Below are the entries; give again exactly the lines from the one mentioning "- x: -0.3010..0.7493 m" through the one mentioning "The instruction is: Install", inclusive.

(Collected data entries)
*-*-*
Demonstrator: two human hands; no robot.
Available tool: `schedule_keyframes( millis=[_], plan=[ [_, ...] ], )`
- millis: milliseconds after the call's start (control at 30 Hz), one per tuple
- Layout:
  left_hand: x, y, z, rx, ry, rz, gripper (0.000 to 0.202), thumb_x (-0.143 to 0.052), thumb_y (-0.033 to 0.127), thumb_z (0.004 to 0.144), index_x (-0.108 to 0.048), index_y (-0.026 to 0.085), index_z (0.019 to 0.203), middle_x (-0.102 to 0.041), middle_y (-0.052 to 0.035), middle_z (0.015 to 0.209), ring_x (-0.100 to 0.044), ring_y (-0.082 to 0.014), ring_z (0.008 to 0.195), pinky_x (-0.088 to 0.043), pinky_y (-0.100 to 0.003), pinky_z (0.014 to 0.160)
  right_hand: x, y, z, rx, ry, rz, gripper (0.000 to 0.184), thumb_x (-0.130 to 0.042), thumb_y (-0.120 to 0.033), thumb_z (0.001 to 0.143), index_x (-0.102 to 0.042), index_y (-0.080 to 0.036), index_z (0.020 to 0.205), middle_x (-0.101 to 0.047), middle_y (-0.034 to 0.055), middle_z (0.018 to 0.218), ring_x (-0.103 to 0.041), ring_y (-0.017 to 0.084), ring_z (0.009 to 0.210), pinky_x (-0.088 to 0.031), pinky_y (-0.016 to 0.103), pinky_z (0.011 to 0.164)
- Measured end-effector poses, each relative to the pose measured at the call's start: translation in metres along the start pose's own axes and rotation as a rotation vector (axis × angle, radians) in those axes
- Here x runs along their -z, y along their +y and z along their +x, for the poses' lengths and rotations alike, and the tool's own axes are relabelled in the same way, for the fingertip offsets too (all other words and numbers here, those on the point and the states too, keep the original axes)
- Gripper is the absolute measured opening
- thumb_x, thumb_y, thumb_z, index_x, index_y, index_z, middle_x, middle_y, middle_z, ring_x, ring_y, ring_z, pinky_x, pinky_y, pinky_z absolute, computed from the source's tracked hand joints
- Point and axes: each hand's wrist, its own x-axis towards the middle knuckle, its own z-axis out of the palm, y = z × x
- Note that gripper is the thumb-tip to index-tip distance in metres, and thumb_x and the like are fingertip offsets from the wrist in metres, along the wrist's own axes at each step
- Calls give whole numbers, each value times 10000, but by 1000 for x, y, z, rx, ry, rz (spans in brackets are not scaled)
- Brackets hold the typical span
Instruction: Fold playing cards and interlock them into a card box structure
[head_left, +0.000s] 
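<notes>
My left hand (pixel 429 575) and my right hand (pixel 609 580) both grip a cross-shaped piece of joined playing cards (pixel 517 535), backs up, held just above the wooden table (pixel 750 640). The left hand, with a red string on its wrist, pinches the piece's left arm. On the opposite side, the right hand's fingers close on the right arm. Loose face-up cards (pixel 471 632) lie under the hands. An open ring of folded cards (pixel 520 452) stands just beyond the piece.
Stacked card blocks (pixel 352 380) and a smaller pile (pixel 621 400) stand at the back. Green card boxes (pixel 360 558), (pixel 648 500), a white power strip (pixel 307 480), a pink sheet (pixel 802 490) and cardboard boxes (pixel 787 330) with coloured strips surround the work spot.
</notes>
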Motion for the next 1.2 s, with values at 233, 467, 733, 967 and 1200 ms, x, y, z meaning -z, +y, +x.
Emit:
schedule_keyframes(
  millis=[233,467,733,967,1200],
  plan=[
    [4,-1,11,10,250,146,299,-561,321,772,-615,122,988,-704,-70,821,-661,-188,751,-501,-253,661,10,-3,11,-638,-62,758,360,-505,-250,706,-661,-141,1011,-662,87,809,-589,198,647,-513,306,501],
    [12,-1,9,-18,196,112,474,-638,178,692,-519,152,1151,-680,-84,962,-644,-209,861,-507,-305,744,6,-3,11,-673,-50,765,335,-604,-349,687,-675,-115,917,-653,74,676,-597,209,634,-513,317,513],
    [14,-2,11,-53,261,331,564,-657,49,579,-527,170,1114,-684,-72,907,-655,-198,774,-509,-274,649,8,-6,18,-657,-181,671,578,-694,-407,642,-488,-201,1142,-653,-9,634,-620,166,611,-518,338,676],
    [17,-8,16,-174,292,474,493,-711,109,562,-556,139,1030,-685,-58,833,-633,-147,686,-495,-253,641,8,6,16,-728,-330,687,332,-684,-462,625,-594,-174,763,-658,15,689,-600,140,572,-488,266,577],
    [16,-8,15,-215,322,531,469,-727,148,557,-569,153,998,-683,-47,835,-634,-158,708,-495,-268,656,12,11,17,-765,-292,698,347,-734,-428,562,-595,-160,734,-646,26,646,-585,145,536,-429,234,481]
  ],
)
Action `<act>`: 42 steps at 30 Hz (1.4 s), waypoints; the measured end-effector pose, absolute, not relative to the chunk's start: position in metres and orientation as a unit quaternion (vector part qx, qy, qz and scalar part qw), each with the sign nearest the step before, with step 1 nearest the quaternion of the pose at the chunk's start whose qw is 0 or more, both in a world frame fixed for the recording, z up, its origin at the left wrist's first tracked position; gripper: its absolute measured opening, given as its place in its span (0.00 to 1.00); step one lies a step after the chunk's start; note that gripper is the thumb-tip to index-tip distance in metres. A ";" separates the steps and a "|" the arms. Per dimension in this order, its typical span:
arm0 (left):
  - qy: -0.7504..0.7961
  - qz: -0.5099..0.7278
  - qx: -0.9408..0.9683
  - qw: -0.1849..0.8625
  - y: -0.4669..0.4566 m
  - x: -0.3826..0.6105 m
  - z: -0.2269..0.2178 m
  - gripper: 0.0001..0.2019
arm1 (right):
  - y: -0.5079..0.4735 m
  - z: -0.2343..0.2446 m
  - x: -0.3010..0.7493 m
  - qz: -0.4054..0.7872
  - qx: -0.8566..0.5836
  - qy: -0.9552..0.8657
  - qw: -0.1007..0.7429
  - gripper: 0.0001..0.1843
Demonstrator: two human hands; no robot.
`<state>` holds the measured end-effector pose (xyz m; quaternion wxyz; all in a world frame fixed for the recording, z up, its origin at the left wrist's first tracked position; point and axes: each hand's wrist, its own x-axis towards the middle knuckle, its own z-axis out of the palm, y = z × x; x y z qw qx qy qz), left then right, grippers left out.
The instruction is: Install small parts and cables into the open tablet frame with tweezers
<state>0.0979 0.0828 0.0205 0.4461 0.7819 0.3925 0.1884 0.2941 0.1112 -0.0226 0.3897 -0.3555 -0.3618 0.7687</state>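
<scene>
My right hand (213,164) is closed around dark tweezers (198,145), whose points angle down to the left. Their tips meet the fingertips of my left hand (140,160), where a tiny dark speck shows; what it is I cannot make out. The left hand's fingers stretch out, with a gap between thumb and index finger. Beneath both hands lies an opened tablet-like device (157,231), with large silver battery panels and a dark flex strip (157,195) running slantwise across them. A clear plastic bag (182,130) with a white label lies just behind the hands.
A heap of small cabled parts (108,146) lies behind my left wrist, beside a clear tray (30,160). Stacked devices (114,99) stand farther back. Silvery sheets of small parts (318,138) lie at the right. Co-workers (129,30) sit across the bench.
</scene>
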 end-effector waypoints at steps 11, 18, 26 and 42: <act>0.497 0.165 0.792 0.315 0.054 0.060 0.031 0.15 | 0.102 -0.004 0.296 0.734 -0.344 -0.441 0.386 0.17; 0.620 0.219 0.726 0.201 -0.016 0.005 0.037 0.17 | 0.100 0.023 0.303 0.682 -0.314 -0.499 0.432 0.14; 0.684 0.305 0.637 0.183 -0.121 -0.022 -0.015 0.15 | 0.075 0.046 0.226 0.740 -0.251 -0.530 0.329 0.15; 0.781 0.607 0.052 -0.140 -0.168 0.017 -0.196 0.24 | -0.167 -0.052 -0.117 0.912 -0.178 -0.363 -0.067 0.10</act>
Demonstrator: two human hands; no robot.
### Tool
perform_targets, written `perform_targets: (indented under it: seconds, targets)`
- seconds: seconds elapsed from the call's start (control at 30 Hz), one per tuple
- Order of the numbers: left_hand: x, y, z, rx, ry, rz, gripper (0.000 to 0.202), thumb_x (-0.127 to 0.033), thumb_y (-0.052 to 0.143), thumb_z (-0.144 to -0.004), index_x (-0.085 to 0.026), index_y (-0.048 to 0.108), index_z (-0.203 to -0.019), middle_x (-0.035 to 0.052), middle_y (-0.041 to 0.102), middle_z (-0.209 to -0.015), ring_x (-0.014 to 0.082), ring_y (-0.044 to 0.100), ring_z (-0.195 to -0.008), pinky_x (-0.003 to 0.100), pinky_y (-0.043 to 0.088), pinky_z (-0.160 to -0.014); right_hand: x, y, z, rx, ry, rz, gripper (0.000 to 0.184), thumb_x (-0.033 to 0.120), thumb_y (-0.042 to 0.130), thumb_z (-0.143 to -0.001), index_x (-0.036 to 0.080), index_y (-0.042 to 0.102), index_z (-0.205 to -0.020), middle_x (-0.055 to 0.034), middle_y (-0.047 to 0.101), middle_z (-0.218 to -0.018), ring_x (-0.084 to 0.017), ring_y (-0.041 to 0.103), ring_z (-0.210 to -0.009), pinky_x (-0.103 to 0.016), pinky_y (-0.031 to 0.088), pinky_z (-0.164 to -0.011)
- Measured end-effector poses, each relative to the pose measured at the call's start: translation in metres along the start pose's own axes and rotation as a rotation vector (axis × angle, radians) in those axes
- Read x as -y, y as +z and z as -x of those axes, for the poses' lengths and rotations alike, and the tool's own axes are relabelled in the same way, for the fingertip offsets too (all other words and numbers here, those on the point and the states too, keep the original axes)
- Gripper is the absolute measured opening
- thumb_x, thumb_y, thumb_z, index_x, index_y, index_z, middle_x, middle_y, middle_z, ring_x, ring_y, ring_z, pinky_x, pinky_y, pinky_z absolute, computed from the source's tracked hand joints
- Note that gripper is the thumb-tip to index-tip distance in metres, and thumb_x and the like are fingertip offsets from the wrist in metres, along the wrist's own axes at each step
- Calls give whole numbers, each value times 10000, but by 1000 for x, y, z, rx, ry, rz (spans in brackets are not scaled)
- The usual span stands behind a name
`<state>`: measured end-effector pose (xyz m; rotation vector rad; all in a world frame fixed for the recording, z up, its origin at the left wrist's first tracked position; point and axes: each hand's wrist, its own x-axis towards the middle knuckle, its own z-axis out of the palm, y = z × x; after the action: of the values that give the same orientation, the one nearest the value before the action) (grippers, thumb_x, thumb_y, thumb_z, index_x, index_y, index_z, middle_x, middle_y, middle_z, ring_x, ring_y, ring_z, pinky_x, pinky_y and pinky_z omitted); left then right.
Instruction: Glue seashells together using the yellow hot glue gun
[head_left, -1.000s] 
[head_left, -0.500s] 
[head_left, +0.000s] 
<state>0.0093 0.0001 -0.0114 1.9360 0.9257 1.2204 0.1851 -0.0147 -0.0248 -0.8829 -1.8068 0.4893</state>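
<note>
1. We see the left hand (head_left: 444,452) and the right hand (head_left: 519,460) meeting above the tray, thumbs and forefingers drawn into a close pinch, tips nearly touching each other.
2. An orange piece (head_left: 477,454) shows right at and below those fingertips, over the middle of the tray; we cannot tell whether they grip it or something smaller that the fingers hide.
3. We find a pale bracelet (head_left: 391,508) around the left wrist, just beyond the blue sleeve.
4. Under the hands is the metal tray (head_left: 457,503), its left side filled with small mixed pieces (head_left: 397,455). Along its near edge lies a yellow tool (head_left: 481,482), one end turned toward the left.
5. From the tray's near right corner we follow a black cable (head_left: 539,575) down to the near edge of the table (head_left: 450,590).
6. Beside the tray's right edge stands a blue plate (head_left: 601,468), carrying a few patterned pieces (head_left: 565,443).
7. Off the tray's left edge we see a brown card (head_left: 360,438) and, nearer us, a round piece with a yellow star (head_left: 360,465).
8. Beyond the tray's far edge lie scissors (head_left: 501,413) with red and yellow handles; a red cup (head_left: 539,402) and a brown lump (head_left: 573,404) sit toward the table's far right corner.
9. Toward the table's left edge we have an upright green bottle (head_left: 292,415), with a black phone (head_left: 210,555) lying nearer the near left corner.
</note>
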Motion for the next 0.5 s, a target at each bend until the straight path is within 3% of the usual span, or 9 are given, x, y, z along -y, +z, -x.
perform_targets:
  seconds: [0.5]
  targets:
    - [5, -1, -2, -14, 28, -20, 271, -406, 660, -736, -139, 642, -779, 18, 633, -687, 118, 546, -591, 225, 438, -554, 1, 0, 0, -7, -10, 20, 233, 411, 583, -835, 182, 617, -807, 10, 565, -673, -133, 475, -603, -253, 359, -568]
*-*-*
EXERCISE RESPONSE ->
  - x: -0.3010..0.7493 m
  - qz: -0.4054..0.7872
  - qx: -0.8566..0.5836
  - qy: -0.9552..0.8657
  - qw: -0.1007..0.7429
  - gripper: 0.0001..0.1843
Demonstrator: two human hands; no robot.
`<state>` holds the measured end-effector pose (xyz m; quaternion wxyz; all in a world frame fixed for the recording, z up, its origin at the left wrist's first tracked position; point and axes: each hand's wrist, its own x-axis towards the middle knuckle, its own z-axis out of the palm, y = z × x; x y z qw qx qy qz), left then right, grippers left out.
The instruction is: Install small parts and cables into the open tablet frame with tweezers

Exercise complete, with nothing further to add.